* GIVEN MATERIAL

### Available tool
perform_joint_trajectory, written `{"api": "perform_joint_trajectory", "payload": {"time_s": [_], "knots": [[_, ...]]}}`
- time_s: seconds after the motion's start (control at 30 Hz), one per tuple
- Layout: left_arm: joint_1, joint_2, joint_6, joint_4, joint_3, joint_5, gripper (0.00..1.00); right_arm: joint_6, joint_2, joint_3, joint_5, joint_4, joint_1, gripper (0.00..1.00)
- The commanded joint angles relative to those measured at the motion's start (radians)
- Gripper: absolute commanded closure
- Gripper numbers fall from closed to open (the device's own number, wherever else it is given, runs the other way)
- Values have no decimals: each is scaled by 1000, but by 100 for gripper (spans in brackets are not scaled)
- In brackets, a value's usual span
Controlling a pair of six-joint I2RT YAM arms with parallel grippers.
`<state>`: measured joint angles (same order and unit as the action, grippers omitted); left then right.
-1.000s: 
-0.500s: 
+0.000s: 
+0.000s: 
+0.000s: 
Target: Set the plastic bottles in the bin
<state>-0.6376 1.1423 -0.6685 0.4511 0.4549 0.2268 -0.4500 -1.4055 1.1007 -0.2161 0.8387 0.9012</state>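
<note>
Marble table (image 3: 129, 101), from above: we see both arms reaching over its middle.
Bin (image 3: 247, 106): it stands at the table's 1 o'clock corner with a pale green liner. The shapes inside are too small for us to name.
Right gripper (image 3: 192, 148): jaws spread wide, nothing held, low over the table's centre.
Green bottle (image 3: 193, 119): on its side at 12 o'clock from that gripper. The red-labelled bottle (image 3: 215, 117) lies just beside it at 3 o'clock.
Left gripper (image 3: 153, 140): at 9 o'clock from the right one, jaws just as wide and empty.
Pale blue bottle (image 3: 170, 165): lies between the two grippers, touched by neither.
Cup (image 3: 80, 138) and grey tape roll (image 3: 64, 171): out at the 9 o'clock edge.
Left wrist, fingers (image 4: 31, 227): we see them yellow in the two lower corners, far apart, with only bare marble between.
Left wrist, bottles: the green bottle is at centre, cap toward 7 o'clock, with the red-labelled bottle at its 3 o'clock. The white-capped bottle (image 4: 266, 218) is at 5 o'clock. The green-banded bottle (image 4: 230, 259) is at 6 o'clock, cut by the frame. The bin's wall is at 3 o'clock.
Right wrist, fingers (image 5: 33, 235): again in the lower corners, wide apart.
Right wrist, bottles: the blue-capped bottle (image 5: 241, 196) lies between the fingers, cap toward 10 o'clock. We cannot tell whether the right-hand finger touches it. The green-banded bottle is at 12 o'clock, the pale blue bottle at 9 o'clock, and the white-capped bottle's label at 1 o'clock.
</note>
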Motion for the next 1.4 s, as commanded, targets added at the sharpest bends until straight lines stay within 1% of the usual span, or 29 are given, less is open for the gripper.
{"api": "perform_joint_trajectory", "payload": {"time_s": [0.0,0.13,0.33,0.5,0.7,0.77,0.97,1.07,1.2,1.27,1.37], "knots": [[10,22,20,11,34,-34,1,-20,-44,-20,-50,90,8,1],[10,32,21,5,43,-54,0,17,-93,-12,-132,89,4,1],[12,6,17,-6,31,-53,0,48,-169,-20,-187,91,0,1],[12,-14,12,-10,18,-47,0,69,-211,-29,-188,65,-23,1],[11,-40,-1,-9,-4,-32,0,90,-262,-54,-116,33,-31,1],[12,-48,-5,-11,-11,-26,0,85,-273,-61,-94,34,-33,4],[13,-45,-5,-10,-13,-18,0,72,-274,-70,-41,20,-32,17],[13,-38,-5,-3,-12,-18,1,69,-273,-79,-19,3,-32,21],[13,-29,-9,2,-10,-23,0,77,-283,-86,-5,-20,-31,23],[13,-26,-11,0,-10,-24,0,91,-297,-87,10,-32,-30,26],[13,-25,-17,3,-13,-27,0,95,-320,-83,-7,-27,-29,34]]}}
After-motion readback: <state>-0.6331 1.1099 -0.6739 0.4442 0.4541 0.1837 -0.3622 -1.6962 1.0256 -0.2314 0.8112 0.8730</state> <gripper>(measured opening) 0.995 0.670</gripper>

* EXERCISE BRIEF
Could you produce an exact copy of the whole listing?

* RESULT
### Available tool
perform_joint_trajectory, written `{"api": "perform_joint_trajectory", "payload": {"time_s": [_], "knots": [[_, ...]]}}`
- time_s: seconds after the motion's start (control at 30 Hz), one per tuple
- Layout: left_arm: joint_1, joint_2, joint_6, joint_4, joint_3, joint_5, gripper (0.00..1.00); right_arm: joint_6, joint_2, joint_3, joint_5, joint_4, joint_1, gripper (0.00..1.00)
- The commanded joint angles relative to those measured at the motion's start (radians)
- Gripper: absolute commanded closure
- Gripper numbers fall from closed to open (the device's own number, wherever else it is given, runs the other way)
- Values have no decimals: each is scaled by 1000, but by 100 for gripper (spans in brackets are not scaled)
- In brackets, a value's usual span
Controlling a pair of six-joint I2RT YAM arms with parallel grippers.
`<state>`: measured joint angles (same order and unit as the action, grippers omitted); left then right.
-1.000s: 
-0.500s: 
+0.000s: 
+0.000s: 
+0.000s: 
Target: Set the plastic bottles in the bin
<state>-0.6376 1.1423 -0.6685 0.4511 0.4549 0.2268 -0.4500 -1.4055 1.1007 -0.2161 0.8387 0.9012</state>
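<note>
Marble table (image 3: 129, 101), from above: we see both arms reaching over its middle.
Bin (image 3: 247, 106): it stands at the table's 1 o'clock corner with a pale green liner. The shapes inside are too small for us to name.
Right gripper (image 3: 192, 148): jaws spread wide, nothing held, low over the table's centre.
Green bottle (image 3: 193, 119): on its side at 12 o'clock from that gripper. The red-labelled bottle (image 3: 215, 117) lies just beside it at 3 o'clock.
Left gripper (image 3: 153, 140): at 9 o'clock from the right one, jaws just as wide and empty.
Pale blue bottle (image 3: 170, 165): lies between the two grippers, touched by neither.
Cup (image 3: 80, 138) and grey tape roll (image 3: 64, 171): out at the 9 o'clock edge.
Left wrist, fingers (image 4: 31, 227): we see them yellow in the two lower corners, far apart, with only bare marble between.
Left wrist, bottles: the green bottle is at centre, cap toward 7 o'clock, with the red-labelled bottle at its 3 o'clock. The white-capped bottle (image 4: 266, 218) is at 5 o'clock. The green-banded bottle (image 4: 230, 259) is at 6 o'clock, cut by the frame. The bin's wall is at 3 o'clock.
Right wrist, fingers (image 5: 33, 235): again in the lower corners, wide apart.
Right wrist, bottles: the blue-capped bottle (image 5: 241, 196) lies between the fingers, cap toward 10 o'clock. We cannot tell whether the right-hand finger touches it. The green-banded bottle is at 12 o'clock, the pale blue bottle at 9 o'clock, and the white-capped bottle's label at 1 o'clock.
</note>
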Motion for the next 1.4 s, as commanded, targets added at the sharpest bends until straight lines stay within 1% of the usual span, or 29 are given, less is open for the gripper.
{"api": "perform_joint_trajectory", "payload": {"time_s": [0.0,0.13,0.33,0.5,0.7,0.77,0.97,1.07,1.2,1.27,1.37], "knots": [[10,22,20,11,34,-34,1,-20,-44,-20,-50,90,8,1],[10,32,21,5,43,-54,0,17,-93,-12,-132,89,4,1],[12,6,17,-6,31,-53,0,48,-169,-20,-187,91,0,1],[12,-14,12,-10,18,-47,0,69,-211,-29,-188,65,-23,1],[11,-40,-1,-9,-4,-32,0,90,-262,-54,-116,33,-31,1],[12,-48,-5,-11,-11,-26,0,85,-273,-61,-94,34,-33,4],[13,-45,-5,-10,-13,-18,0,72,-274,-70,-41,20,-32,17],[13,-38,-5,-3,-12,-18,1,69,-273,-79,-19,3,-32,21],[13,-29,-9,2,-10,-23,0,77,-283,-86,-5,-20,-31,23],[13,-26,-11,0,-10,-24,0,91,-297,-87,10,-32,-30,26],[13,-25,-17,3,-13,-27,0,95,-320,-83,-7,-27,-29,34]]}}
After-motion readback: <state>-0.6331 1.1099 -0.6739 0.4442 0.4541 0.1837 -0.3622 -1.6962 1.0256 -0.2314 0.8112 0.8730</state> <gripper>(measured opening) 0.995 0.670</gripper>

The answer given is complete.